• _WHAT THIS TASK INVOLVES_
Go to the line that contains "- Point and" and transcribe from there to the end of the entries, that line and the last one included.
GIVEN RECORDS START
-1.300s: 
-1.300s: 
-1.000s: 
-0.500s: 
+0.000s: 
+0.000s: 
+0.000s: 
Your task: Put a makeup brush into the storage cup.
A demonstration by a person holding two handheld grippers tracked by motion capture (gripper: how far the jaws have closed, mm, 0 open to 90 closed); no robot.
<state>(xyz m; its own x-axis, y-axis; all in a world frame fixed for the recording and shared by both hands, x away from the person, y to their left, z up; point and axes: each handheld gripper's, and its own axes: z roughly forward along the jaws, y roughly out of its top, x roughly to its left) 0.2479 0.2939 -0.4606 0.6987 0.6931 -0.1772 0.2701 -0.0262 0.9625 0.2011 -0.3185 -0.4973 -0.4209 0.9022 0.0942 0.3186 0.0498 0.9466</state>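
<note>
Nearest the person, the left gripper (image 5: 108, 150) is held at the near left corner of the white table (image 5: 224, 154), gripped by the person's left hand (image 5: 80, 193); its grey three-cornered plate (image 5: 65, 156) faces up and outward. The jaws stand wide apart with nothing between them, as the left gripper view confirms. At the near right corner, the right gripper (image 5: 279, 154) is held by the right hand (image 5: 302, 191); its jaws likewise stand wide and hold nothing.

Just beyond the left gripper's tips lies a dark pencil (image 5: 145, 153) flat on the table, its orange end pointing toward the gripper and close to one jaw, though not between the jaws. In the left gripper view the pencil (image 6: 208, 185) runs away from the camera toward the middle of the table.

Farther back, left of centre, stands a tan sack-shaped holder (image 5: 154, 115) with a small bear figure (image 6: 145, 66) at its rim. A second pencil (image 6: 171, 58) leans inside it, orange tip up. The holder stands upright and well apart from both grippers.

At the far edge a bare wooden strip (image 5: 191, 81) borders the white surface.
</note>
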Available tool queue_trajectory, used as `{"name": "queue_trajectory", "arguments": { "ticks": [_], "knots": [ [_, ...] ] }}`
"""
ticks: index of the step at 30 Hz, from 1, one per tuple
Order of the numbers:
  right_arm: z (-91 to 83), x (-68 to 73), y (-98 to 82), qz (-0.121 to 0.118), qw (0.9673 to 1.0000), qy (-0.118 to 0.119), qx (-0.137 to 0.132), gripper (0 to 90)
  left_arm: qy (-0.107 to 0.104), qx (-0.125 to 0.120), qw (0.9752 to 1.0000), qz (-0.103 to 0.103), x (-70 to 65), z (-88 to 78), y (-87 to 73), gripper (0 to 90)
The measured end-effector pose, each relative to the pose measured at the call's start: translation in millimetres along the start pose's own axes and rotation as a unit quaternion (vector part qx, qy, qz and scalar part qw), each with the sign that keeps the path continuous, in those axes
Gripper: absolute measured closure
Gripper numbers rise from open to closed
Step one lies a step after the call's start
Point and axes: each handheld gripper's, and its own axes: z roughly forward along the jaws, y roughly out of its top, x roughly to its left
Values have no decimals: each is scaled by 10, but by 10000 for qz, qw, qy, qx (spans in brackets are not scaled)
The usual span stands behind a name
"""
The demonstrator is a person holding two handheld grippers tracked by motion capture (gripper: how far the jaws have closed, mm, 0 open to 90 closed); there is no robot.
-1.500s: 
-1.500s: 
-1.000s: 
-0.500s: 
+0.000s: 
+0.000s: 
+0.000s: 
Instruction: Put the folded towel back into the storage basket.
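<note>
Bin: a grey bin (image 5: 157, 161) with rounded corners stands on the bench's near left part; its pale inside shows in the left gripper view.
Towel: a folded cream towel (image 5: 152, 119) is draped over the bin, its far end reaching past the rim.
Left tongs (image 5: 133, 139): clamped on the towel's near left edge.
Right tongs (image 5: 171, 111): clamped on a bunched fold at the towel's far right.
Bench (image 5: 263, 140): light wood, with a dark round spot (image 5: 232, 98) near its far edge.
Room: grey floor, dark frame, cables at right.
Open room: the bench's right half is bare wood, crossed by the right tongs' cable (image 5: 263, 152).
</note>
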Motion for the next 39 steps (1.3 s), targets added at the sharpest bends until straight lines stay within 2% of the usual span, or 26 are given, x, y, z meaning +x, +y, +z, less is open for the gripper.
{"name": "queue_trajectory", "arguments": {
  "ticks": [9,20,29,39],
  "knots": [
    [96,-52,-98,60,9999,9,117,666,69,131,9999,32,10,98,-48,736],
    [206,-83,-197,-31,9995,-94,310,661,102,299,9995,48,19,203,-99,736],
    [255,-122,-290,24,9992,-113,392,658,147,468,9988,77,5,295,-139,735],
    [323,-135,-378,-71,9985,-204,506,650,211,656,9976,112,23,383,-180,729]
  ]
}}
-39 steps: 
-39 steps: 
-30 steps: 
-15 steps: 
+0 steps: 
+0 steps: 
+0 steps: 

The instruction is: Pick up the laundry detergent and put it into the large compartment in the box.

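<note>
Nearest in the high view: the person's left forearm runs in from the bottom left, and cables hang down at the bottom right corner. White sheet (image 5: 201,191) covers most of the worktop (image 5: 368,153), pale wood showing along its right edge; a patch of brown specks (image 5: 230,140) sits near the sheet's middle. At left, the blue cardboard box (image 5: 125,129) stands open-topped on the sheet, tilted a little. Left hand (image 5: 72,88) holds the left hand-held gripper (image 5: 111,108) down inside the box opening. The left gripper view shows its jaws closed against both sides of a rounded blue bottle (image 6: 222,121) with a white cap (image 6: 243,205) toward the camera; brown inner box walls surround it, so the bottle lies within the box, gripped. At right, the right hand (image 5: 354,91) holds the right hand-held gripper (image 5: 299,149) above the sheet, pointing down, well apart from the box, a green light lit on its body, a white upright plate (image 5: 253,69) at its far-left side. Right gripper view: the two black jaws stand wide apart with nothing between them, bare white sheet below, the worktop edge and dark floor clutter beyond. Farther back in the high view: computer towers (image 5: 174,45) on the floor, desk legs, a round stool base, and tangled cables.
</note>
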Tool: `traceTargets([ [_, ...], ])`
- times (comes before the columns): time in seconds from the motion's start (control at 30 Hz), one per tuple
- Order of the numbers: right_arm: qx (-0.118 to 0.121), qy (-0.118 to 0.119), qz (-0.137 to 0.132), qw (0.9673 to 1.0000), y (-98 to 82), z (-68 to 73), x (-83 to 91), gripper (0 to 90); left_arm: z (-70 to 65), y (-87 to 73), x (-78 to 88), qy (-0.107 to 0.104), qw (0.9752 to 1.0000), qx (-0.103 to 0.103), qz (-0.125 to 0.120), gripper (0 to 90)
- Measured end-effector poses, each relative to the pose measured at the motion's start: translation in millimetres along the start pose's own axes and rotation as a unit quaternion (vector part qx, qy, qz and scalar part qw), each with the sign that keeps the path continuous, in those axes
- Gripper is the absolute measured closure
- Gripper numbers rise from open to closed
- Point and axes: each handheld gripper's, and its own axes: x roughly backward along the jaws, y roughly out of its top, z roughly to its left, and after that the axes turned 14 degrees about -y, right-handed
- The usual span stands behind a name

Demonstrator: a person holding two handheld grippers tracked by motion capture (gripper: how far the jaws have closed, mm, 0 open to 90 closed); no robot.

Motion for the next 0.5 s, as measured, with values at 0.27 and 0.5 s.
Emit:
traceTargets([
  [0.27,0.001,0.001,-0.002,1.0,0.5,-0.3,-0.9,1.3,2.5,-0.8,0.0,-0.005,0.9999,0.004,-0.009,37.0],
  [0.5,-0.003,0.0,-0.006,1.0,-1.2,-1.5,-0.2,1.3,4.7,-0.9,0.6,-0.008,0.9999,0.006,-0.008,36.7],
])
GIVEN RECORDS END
• _ANSWER TO THE PROBLEM_
- Point and axes: each handheld gripper's, and its own axes: x roughly backward along the jaws, y roughly out of its top, z roughly to its left, and after that the axes turned 14 degrees about -y, right-handed
- The usual span stands behind a name

Demonstrator: a person holding two handheld grippers tracked by motion capture (gripper: how far the jaws have closed, mm, 0 open to 90 closed); no robot.

Motion for the next 0.5 s, as measured, with values at 0.27 and 0.5 s.
Emit:
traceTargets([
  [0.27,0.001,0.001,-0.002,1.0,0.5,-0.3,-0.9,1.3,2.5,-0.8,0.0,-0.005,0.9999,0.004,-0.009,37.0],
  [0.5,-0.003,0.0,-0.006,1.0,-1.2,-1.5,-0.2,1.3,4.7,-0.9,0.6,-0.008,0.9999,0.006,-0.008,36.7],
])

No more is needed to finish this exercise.